Reichl, 71, has held some of the most prestigious jobs in food writing. She was the restaurant critic for the New York Times through most of the 1990s. From 1984 until ’93, she worked at the Los Angeles Times as food critic and eventually as editor of a remade food section. (Reichl hired Laurie Ochoa and her husband, the late Jonathan Gold, for the L.A. Times. Both followed her to New York to work at Gourmet; “Save Me the Plums” is dedicated to them. Ochoa is currently The Times’ arts and entertainment editor.)

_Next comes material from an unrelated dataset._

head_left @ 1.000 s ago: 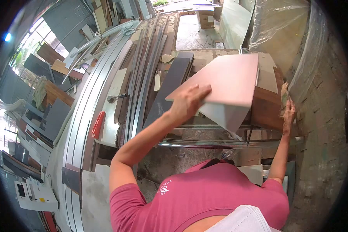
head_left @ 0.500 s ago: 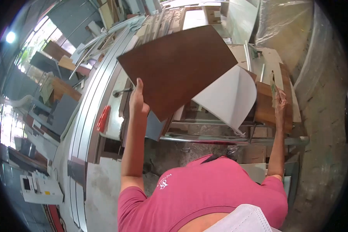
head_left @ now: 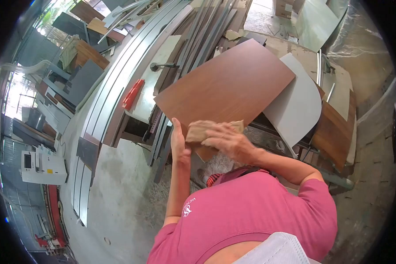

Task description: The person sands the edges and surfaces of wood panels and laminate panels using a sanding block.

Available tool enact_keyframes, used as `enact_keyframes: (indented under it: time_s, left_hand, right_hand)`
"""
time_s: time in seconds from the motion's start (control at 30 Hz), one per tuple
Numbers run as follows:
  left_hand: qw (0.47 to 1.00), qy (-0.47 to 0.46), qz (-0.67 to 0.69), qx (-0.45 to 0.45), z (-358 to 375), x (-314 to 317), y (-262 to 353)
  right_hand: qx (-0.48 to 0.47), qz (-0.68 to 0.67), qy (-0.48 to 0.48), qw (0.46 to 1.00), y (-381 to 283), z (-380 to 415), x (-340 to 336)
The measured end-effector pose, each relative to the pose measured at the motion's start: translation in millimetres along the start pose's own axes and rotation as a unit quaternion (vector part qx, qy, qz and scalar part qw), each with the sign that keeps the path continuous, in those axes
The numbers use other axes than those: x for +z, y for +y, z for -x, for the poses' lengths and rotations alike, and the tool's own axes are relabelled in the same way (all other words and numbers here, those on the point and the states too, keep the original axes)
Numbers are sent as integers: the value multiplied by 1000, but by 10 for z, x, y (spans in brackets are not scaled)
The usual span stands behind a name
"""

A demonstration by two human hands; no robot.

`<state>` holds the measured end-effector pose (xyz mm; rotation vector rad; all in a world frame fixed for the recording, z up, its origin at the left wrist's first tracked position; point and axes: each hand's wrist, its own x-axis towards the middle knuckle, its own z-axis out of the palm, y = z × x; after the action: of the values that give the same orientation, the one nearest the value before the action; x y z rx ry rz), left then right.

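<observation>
A brown wood-grain panel (head_left: 229,81) slants across the view, its near end toward my body. My left hand (head_left: 179,143) grips the panel's near left edge, thumb pointing up. Under the fingers of my right hand (head_left: 233,143) is a tan folded sheet (head_left: 198,131), pressed against the panel's near end. I cannot tell if the sheet is cloth or sandpaper. Beyond the panel's right side lies a white board (head_left: 295,101) with a rounded edge, partly covered by the panel.
A sliding metal rail table (head_left: 114,88) runs along the left. Near it are a red handle-like piece (head_left: 133,94) and a black lever (head_left: 163,66). Long metal strips (head_left: 211,35) lie behind the panel. Another brown board (head_left: 332,132) sits at right, and a white machine box (head_left: 44,165) stands lower left.
My right hand has come in from the far right with the tan sheet onto the panel. The panel has come lower and nearer, its face now lighter; the view has shifted.
</observation>
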<state>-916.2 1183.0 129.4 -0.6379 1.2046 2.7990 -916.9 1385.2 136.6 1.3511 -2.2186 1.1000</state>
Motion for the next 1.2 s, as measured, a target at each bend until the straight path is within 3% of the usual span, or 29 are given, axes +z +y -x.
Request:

Yet Reichl has long written in the voice of the ecstatic everyperson: someone uncomfortable with the trappings of luxury, but with a devotion to beautiful food. It’s this ambivalence that’s always made Reichl’s persona relatable. She’s the everlasting Berkeley radical [Reichl helped run a co-op restaurant there from 1973 to ’77 while writing about food for New West magazine], declaring deliciousness as the ultimate political act. And even as she swooned over foie gras ravioli at Le Cirque in Manhattan in 1997, she clung to her outsider persona.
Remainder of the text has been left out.